I picked up a new Gen 4 Glock 17 this weekend 










I love my Gen 5 Glock 19. But, the grip on the Gen 5 G17/G45 is just a tiny bit too big for my hands. I prefer no finger grooves usually. But somehow - where my fingers sit, the circumference is a tiny bit smaller on the Gen 4 Glock 17 than the Gen 5 Glock 17.

I have smaller hands. I had one a few years ago that I used for USPSA. And, I regretted selling it. I was lucky enough to find a NIB one someone has stashed in their safe. So, I worked out a deal.

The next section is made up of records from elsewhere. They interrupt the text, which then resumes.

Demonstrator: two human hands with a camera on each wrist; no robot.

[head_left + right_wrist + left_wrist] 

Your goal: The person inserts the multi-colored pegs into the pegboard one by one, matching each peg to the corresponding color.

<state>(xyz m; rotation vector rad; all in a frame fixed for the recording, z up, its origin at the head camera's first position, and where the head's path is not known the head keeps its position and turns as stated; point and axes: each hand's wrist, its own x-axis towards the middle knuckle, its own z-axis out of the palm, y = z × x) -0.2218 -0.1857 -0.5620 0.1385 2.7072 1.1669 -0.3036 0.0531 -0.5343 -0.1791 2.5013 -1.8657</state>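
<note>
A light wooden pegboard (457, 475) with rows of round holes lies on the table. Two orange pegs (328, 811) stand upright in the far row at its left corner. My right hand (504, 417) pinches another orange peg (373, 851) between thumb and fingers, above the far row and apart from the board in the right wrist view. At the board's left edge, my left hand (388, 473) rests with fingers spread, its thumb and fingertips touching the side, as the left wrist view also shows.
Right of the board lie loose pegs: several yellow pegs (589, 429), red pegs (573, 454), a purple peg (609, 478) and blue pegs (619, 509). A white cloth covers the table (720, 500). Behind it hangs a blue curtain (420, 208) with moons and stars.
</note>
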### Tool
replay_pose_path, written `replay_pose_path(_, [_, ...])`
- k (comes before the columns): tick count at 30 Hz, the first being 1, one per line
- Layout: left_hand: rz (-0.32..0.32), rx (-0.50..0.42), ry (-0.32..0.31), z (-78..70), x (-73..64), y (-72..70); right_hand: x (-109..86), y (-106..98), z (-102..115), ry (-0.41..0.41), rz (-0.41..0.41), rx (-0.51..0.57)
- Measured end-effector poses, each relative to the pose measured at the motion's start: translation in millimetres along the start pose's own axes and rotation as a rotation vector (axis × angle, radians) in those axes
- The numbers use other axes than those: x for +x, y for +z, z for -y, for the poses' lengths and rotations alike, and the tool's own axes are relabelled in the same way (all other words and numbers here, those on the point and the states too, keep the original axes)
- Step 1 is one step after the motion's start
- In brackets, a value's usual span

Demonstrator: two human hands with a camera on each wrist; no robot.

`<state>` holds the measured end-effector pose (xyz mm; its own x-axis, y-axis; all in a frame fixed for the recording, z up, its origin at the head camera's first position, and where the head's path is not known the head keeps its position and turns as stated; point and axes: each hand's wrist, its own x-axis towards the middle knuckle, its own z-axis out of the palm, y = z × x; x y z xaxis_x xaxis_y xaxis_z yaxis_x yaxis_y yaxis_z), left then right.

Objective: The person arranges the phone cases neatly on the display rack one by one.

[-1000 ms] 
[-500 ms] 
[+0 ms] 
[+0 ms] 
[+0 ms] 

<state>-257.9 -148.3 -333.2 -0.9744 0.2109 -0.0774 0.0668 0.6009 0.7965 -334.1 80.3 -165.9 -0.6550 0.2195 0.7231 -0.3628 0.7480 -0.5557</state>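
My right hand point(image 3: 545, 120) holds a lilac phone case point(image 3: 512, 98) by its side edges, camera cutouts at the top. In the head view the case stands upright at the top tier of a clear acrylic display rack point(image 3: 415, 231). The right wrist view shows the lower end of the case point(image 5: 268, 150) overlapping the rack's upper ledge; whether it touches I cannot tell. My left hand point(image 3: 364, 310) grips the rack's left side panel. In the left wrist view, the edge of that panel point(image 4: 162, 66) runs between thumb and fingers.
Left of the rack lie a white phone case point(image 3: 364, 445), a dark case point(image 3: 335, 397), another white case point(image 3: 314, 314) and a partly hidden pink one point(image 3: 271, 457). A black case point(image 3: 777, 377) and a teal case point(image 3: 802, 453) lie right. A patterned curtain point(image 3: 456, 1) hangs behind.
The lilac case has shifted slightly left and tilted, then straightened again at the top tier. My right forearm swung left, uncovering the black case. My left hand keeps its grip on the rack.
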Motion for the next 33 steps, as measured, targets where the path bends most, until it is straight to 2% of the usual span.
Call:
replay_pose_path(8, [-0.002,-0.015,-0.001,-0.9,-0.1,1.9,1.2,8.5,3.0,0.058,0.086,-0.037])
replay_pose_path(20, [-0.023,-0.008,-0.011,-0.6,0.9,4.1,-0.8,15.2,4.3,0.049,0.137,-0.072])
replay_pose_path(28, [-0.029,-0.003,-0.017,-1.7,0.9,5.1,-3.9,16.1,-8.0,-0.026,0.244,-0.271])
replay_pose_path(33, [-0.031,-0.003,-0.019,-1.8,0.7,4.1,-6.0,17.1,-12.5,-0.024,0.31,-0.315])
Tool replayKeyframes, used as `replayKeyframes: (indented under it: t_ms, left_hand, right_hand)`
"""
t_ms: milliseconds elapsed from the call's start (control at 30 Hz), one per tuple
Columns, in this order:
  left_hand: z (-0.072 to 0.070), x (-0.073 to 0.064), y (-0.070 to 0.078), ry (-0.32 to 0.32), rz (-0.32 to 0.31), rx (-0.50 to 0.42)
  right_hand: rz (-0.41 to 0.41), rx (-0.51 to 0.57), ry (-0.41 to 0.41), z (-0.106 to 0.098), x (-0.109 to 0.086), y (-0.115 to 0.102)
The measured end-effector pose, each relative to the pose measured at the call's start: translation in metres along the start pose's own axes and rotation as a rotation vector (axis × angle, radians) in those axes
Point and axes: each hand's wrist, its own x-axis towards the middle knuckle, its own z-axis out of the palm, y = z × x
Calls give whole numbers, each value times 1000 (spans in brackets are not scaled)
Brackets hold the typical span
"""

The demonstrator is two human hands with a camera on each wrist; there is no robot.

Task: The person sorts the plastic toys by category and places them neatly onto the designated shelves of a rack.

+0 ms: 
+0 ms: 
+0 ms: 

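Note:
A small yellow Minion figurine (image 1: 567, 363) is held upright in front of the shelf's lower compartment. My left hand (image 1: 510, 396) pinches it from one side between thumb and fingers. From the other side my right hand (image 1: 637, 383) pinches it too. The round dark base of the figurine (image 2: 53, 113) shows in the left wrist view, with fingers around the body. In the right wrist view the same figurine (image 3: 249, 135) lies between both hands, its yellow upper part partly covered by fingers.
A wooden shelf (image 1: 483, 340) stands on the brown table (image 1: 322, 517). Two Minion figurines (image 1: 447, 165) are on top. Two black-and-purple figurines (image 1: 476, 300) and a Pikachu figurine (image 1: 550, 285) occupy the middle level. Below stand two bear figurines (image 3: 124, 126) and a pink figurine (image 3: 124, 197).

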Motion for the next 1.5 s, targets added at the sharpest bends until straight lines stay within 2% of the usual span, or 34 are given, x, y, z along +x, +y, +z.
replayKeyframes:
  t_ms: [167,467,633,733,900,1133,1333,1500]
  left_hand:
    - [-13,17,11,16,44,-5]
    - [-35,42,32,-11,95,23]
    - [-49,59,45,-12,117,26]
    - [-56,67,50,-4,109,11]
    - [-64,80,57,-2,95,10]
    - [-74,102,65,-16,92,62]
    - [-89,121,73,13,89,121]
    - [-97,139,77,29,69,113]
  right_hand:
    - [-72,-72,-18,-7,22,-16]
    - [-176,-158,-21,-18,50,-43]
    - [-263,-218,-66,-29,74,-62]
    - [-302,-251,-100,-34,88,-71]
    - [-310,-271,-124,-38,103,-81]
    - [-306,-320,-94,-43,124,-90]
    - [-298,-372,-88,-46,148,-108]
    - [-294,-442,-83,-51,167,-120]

I am waiting for my Warren Sevigny 2 dot night sights to come in. This is what I previously had on the Gen 4 G17 I had years ago. And, they were awesome. Once I get the sights installed - can't wait to go try it.

This is the 4th Glock I own now


----------



## denner (Jun 3, 2011)

Have to agree, the Gen 4 grip feels better in my hand over my Gen 3 grip, however I shoot it just fine. Don't know about the Gen 5's


----------



## Shipwreck (Jan 26, 2006)

denner said:


> Have to agree, the Gen 4 grip feels better in my hand over my Gen 3 grip, however I shoot it just fine. Don't know about the Gen 5's


Well, on the G19, I love the 5th gens. The grip on the 19 is not just shorter, the hump on the back is a little different. It fits my hand perfectly. Buy, as stated above... the larger G17/34 works better for me in the 4th gen.


----------



## Goldwing (Nov 5, 2014)

My first Glock was a first gen G17. That was 35+ years ago. I wish I still owned it.
Might have to buy another 17 to fill the hole between the 19 and 34.


----------



## Shipwreck (Jan 26, 2006)

My very first handgun, 28 years ago was a Glock 17.


----------



## Goldwing (Nov 5, 2014)

Way back when, my friend Steve had a range on his farm that was adjacent to a large plot of cucumbers that had grown past the size the canning company wanted. We used them for targets for our 100 yard .22 rifle target range. 
They were 6"-8" long and maybe 1.5" wide. We would stick them on ten spikes spread across a long plank.
After bragging a bit about how accurate my G17 was Steve bet me I could not clear all the cukes with one magazine.
When the last cuke exploded I still had three rounds left. Of course I shot off of sand bags on a concrete bench, but that gun was verrrrrry accurate.🥒🥒🥒🥒🥒🥒🥒🥒🥒🥒


----------



## Shipwreck (Jan 26, 2006)

I am still waiting on my G34 to come back from Taran Tactical. About 2 weeks or so from exactly 1 year now. Uggg


----------